화학공학소재연구정보센터
Langmuir, Vol.35, No.8, 2989-2996, 2019
Pinning-Free Evaporation of Sessile Droplets of Water from Solid Surfaces
Contact-line pinning is a fundamental limitation to the motion of contact lines of liquids on solid surfaces. When a sessile droplet evaporates, contact-line pinning typically results in either a stick-slip evaporation mode, where the contact line pins and depins from the surface in an uncontrolled manner, or a constant contact-area mode with a pinned contact line. Pinning prevents the observation of the quasi-equilibrium constant contact-angle mode of evaporation, which has never been observed for sessile droplets of water directly resting on a smooth, nontextured, solid surface. Here, we report the evaporation of a sessile droplet from a flat glass substrate treated with a smooth, slippery, omniphobic covalently attached liquid-like coating.

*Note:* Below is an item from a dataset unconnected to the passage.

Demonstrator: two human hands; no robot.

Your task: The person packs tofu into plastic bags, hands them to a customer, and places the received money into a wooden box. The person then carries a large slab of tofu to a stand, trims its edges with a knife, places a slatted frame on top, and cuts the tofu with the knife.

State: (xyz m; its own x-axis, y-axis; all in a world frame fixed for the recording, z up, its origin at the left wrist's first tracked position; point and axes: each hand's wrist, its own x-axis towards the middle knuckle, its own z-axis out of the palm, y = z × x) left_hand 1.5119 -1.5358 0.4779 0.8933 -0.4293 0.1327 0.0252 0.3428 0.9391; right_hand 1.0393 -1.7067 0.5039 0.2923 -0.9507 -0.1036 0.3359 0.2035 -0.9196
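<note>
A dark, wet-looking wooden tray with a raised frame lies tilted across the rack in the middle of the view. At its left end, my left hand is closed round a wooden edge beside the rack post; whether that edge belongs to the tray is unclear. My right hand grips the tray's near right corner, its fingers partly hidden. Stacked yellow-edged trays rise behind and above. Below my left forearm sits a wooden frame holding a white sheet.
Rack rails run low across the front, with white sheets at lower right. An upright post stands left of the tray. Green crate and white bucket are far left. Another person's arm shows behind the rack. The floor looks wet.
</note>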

Our characterization of the surfaces shows high contact line mobility with an extremely low contact angle hysteresis of similar to 1 degrees and reveals a step change in the value of the contact angle from 101 degrees to 105 degrees between a relative humidity (RH) of 30 and 40%, in a manner reminiscent of the transition observed in a type V adsorption isotherm. We observe the evaporation of small sessile droplets in a chamber held at a constant temperature, T = (25.0 +/- 0.1) degrees C and at constant RH across the range RH = 10-70%. In all cases, a constant contact-angle mode of evaporation is observed for most of the evaporation time. Furthermore, we analyze the evaporation sequences using the Picknett and Bexon ideal constant contact-angle mode for diffusion-limited evaporation. The resulting estimate for the diffusion coefficient, D-E, of water vapor in air of D-E = (2.44 +/- 0.48) X 10(-5) m(2) s(-1) is accurate to within 2% of the value reported in the literature, thus validating the constant contact-angle mode of the diffusion-limited evaporation model.